● **Assigned task**: Work through the entries below and show every line in which "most" is found.

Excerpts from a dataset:
· · · ·

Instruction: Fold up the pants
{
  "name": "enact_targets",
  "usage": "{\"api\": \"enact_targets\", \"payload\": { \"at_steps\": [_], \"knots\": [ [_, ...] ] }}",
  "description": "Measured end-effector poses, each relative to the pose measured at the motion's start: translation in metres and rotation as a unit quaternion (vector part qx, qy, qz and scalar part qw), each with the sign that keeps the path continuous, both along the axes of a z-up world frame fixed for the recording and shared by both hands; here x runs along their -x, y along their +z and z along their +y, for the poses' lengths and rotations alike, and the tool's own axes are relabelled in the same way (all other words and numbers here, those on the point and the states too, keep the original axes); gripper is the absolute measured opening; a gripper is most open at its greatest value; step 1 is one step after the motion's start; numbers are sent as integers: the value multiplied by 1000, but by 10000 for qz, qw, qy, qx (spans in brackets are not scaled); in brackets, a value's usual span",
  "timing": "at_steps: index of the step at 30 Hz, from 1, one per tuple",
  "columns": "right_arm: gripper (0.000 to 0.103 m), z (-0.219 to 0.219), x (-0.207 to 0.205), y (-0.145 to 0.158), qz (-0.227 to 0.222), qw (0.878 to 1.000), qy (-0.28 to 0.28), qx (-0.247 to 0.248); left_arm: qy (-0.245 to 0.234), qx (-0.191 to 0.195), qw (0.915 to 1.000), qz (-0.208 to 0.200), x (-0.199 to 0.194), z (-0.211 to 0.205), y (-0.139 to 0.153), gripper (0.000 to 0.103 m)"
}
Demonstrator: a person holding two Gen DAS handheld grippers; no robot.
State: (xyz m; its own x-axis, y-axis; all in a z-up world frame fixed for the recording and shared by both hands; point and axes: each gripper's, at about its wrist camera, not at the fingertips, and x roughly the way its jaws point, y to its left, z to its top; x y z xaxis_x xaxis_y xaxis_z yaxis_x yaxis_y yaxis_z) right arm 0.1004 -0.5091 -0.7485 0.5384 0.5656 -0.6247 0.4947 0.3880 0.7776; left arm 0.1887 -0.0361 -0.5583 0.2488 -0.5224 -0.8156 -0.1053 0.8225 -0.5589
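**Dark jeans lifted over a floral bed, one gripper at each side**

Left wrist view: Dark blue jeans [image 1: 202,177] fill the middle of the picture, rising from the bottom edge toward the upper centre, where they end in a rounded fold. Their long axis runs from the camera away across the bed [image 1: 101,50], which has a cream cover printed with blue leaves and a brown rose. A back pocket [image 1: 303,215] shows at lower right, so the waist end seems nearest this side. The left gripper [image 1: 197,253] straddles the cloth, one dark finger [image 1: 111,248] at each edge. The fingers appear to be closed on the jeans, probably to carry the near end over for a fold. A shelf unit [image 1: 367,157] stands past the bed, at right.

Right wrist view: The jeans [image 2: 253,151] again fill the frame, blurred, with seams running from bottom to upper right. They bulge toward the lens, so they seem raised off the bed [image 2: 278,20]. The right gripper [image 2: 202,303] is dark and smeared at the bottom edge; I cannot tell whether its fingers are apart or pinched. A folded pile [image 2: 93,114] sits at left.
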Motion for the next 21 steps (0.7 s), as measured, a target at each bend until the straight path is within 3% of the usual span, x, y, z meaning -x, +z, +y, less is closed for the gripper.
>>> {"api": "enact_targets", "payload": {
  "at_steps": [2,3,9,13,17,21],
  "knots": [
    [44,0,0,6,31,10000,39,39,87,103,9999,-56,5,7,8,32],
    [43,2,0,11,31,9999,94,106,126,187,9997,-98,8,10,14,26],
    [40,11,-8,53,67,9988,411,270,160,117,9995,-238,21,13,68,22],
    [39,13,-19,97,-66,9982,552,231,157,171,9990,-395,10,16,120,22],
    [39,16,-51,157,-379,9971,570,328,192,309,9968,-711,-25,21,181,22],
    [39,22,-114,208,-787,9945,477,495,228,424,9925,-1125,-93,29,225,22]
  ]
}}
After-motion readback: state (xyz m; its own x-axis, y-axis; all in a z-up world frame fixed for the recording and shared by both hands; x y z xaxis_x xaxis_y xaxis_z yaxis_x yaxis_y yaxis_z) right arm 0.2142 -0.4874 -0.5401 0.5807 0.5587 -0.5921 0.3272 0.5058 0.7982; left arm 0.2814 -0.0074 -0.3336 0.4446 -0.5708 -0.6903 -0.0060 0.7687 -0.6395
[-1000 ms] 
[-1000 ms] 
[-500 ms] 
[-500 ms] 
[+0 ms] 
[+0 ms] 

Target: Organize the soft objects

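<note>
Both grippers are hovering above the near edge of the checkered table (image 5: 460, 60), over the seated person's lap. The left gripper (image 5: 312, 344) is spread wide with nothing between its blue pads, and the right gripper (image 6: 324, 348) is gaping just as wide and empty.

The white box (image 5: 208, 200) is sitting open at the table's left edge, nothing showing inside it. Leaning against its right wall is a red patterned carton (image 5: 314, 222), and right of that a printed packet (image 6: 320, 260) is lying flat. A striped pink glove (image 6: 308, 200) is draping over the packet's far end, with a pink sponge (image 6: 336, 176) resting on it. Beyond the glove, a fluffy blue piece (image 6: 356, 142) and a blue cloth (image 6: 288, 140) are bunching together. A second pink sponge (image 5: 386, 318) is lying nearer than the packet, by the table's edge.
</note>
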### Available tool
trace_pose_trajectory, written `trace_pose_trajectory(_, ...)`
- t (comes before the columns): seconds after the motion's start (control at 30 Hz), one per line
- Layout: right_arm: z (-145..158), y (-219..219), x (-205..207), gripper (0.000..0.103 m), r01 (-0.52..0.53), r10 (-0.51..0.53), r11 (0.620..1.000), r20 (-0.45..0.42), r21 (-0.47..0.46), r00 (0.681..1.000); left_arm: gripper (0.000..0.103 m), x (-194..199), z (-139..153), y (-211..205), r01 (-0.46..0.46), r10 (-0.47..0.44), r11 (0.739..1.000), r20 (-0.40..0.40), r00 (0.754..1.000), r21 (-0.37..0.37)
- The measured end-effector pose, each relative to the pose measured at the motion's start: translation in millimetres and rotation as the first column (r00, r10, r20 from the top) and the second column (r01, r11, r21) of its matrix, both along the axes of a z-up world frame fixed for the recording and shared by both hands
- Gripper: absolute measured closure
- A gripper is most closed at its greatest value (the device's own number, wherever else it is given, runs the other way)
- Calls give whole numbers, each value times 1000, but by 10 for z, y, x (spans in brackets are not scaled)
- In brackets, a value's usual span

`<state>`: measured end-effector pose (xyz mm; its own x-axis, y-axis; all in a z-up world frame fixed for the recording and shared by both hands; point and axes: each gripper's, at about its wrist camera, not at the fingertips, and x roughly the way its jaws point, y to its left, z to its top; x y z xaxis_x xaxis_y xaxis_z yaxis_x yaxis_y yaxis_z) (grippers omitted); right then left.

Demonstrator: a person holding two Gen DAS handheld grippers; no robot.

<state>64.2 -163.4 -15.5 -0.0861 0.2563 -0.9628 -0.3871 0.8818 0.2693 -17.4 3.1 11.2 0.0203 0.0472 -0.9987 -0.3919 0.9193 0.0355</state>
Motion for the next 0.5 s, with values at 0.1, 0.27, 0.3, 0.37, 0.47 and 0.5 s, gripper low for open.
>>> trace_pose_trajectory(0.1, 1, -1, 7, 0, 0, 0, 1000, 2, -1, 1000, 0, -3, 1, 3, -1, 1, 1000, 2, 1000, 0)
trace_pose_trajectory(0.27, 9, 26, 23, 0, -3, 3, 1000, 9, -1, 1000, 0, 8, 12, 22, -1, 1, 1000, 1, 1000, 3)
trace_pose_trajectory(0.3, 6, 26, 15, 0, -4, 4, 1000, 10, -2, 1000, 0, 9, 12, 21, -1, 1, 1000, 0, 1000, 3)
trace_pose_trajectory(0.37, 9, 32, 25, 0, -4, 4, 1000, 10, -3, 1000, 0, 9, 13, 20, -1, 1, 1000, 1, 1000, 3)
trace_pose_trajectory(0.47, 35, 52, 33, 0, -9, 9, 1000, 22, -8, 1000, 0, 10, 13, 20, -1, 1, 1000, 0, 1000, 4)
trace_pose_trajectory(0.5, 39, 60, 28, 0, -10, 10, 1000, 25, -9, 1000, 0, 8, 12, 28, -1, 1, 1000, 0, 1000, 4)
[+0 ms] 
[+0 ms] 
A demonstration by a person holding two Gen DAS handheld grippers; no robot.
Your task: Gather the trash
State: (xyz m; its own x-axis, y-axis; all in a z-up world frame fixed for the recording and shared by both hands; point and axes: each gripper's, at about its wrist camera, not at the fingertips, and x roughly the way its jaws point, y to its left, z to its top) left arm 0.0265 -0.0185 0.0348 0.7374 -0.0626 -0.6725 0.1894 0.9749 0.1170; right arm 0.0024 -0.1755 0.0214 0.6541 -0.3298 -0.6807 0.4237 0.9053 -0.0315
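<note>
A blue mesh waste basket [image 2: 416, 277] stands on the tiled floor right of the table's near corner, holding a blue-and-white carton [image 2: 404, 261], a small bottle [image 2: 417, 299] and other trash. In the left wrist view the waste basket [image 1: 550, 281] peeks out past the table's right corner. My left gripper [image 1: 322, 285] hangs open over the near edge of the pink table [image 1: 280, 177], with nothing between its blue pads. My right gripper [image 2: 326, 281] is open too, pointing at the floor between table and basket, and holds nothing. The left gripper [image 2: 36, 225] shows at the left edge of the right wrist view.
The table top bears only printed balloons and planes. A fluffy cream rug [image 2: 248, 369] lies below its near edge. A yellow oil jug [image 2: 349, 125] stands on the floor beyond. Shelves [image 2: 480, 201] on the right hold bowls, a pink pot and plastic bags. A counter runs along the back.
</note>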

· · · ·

● **Response to this task**:
  "description": "Measured end-effector poses, each relative to the pose measured at the motion's start: translation in metres and rotation as a unit quaternion (vector part qx, qy, qz and scalar part qw), each with the sign that keeps the path continuous, both along the axes of a z-up world frame fixed for the recording and shared by both hands; here x runs along their -x, y along their +z and z along their +y, for the poses' lengths and rotations alike, and the tool's own axes are relabelled in the same way (all other words and numbers here, those on the point and the states too, keep the original axes); gripper is the absolute measured opening; a gripper is most open at its greatest value; step 1 is one step after the motion's start; numbers are sent as integers: the value multiplied by 1000, but by 10000 for qz, qw, qy, qx (spans in brackets are not scaled); in brackets, a value's usual span",
- A gripper is most closed at its greatest value (the device's own number, wherever else it is given, runs the other way)

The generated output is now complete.